→ **EXERCISE INSTRUCTIONS**:
Search the records below for the word "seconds". Copy each line where it occurs.

→ **DATASET EXTRACT**:
Start of Block
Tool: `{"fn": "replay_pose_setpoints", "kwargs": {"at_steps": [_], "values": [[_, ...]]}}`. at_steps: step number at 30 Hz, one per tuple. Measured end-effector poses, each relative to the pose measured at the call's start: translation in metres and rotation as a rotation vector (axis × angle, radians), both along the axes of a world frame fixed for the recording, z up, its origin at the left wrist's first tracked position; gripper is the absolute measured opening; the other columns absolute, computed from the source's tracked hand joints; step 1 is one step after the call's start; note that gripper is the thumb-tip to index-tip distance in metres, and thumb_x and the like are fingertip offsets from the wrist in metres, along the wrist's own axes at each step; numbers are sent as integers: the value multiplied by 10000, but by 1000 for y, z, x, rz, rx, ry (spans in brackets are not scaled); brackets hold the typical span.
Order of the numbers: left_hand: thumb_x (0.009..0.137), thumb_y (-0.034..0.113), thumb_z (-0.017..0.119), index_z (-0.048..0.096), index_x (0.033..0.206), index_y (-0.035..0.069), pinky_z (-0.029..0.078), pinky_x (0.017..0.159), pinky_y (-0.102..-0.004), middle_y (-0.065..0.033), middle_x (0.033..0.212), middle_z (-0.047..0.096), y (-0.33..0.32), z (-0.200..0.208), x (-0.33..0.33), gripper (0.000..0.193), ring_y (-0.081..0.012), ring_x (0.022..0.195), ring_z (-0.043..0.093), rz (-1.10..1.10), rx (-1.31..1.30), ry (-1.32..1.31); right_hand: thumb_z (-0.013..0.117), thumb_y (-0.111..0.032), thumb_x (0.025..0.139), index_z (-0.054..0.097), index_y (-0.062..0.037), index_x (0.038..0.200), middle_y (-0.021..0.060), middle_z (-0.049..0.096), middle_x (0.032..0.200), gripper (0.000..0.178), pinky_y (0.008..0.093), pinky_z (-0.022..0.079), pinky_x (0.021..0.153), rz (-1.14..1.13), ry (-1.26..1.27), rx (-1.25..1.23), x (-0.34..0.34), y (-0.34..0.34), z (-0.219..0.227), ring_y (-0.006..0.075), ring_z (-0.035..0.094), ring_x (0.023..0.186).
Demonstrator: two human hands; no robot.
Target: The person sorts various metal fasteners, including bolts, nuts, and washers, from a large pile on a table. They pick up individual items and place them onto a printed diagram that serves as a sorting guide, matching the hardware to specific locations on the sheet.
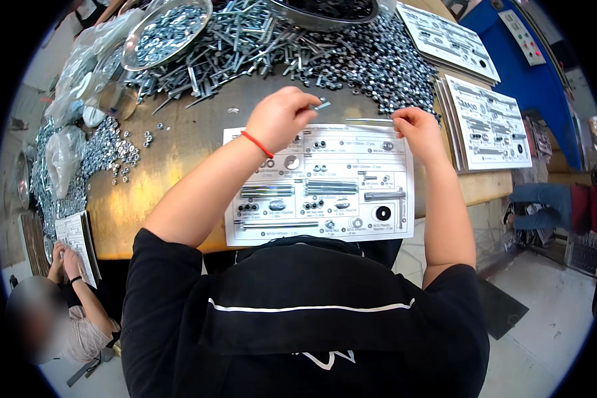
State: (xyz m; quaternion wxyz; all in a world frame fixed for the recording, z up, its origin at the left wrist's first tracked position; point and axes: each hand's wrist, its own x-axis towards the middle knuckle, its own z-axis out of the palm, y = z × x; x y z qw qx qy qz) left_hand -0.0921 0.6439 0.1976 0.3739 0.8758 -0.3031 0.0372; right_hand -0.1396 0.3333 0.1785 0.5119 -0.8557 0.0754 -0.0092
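Note:
My left hand (282,119), with a red band at its wrist, is closed above the top edge of a printed white card (235,225). A small shiny metal piece (322,105) sticks out at its fingertips; its exact kind is too small to tell. My right hand (418,131) pinches one end of a thin metal rod (368,121), held level along the card's upper edge. On the card, several hardware pieces lie in rows over or beside printed labels: long rods (331,188), nuts, washers and a black plastic washer (383,213).
Heaps of bolts (245,40) and nuts (391,73) cover the far table. A bowl of washers (169,33) and a dark bowl (325,16) stand behind. More nuts (106,156) lie left. Stacked cards (487,123) sit right. Another person's hands (66,262) work at lower left.

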Motion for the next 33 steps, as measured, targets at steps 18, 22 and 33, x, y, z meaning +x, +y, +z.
{"fn": "replay_pose_setpoints", "kwargs": {"at_steps": [18,22,33], "values": [[851,214,650,753,912,148,523,794,-371,-24,955,673,-67,-32,-18,137,-250,946,631,-44,466,75,660,-14,818,686,5,890,111,633,913,78,333,492,781,136,-181,-207,-35,-23,-34,259,616,867],[849,204,657,754,906,143,521,792,-365,-23,949,672,-66,-35,-20,128,-248,939,630,-42,435,49,662,-14,821,688,7,893,110,633,912,79,337,491,793,163,-228,-210,-34,-25,-38,265,613,874],[847,202,655,747,899,135,520,818,-371,-25,948,670,-67,-39,-20,125,-252,946,628,-64,385,40,663,-4,815,680,12,873,101,624,896,63,315,490,751,154,-239,-254,-34,-26,-38,239,613,842]]}}
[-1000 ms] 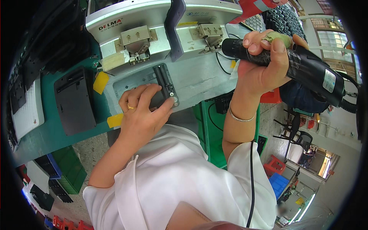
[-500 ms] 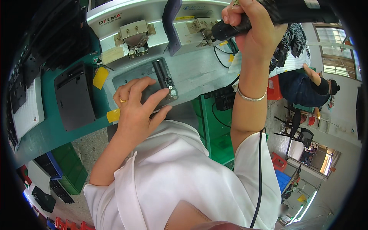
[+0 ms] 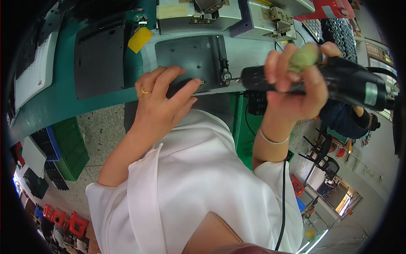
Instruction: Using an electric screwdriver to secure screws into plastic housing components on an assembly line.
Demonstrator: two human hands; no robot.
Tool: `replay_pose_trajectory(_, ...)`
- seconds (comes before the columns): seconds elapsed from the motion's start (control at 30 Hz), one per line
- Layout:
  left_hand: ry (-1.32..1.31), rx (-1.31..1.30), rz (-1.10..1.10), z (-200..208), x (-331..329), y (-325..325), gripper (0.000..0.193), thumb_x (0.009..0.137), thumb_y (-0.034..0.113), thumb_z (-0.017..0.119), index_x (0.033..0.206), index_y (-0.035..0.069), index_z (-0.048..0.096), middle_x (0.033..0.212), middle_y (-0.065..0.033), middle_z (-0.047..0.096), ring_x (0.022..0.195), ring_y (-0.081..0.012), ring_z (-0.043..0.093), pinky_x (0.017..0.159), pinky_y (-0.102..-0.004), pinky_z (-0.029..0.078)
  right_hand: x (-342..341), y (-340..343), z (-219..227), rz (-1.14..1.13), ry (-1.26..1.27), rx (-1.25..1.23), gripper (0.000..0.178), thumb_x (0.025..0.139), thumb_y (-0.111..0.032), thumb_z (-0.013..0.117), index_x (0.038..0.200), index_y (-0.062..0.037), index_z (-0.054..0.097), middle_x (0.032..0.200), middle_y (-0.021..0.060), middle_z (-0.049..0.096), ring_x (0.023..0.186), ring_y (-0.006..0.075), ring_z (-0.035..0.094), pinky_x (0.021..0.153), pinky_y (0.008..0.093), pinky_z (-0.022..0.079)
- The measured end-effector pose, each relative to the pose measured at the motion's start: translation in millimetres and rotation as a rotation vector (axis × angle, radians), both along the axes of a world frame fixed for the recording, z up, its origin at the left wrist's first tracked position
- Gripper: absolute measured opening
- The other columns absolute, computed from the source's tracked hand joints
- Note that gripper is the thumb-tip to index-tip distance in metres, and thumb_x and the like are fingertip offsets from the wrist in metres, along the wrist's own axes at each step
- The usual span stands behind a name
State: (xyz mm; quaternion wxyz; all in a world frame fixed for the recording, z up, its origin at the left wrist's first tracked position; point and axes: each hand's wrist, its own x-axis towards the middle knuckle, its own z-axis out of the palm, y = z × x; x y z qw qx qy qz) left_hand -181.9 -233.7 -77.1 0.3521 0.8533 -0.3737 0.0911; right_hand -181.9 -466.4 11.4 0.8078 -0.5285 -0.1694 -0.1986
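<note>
My right hand (image 3: 302, 91) is wrapped around a black electric screwdriver (image 3: 353, 82), held almost level. A green cover (image 3: 303, 58) sits on one of its fingers. The driver's thin bit points left, close to a small round metal part (image 3: 227, 78) at the right end of a dark grey plastic panel (image 3: 186, 53); I cannot tell whether they touch. My left hand (image 3: 163, 97), wearing a ring, lies over the panel's near edge with fingers spread. Along the panel's right side runs a black cylindrical bar (image 3: 220, 48).
Two grey metal machines (image 3: 169, 21) (image 3: 258, 27) with front brackets stand behind the panel. A second dark panel (image 3: 99, 63) and a yellow tag (image 3: 140, 40) lie left on the green bench. Far right, a person (image 3: 344, 120) bends over. Green crates (image 3: 69, 156) stand below left.
My right hand has brought the screwdriver from the right-hand machine down toward the panel's right end. The view has shifted; my left hand stays on the panel.
</note>
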Motion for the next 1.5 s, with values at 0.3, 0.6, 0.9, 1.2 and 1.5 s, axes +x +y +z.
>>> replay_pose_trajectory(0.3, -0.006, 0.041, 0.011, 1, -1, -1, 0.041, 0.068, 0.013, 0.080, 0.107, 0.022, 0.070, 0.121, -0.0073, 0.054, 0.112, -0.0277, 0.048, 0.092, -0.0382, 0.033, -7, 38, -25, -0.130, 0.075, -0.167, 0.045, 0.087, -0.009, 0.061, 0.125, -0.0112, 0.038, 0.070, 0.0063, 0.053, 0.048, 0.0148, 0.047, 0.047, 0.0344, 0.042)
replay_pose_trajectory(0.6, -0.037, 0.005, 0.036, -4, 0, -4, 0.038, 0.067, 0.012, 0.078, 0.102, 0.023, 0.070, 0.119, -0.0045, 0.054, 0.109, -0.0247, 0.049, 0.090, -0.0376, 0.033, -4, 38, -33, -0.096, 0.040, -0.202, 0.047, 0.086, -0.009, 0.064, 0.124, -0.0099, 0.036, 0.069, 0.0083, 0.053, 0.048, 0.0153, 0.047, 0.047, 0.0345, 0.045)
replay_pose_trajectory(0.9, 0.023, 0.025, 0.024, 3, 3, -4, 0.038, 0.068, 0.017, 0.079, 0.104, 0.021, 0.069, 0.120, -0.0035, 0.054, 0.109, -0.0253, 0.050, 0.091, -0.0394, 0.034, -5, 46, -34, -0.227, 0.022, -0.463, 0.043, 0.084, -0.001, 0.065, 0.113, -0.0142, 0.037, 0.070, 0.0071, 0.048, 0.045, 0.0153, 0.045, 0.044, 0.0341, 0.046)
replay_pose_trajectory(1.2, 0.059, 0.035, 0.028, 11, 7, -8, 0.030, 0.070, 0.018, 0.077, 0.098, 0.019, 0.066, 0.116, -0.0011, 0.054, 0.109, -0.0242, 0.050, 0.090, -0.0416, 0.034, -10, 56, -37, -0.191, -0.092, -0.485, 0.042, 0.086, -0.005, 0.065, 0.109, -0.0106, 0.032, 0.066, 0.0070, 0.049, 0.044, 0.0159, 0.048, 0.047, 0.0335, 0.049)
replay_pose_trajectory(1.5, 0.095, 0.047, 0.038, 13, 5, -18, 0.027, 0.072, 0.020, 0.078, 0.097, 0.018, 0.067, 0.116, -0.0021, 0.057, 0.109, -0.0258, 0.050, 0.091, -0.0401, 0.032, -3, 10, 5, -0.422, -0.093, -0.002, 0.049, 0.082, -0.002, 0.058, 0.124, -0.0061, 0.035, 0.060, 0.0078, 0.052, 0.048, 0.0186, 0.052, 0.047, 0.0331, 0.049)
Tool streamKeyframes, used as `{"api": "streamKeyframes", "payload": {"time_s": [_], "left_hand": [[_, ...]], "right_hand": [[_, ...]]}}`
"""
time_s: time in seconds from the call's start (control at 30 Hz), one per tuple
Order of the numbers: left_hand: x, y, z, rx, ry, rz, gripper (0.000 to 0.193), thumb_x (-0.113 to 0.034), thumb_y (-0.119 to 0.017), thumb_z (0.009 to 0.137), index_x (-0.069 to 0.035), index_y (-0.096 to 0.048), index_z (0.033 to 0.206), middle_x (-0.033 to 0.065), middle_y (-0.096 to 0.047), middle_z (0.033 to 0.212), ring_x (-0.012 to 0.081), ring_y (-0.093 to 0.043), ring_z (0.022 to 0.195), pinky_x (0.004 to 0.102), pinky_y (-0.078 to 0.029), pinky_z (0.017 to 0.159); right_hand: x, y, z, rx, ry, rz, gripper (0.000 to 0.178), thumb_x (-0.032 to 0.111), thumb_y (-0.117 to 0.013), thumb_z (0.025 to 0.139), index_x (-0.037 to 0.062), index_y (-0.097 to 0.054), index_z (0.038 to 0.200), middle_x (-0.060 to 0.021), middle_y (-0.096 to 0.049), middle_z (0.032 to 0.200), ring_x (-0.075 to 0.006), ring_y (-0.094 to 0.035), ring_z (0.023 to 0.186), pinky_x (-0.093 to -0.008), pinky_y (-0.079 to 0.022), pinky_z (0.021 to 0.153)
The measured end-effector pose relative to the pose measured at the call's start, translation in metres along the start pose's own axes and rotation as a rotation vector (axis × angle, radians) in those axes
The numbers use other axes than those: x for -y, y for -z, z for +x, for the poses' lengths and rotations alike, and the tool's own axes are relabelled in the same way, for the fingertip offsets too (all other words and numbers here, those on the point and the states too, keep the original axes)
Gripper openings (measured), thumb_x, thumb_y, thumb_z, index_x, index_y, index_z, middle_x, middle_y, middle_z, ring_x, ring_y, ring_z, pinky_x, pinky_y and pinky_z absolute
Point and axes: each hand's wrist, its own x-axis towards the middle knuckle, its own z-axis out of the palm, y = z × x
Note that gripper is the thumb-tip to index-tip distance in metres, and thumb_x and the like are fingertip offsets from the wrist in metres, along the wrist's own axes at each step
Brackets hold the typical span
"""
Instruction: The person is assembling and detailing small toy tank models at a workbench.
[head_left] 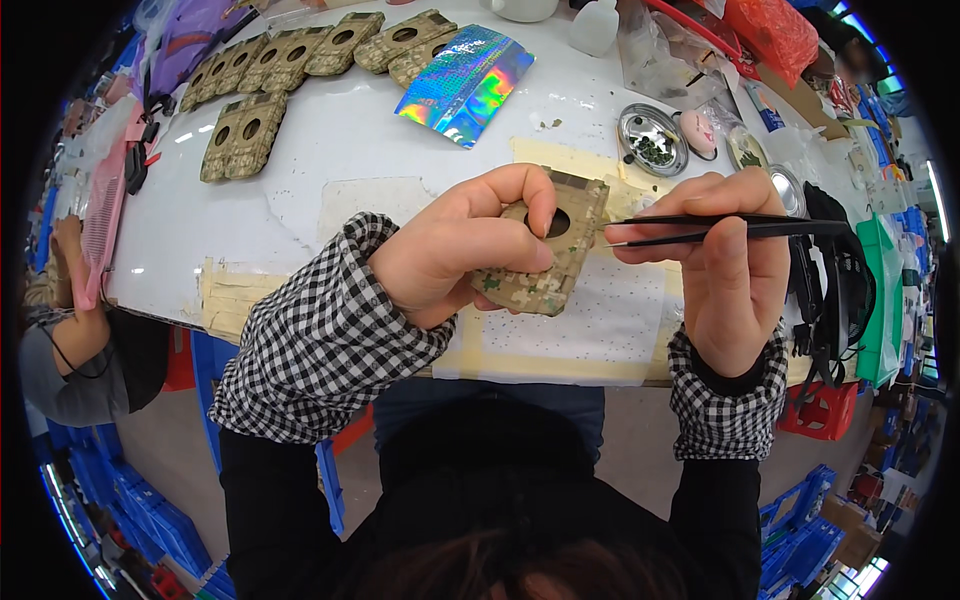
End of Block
→ **SOLUTION TO THIS TASK**:
- seconds (comes before the columns): seconds elapsed from the motion's start (control at 30 Hz), one per line
time_s: time in seconds from the call's start (control at 30 Hz), one per tuple

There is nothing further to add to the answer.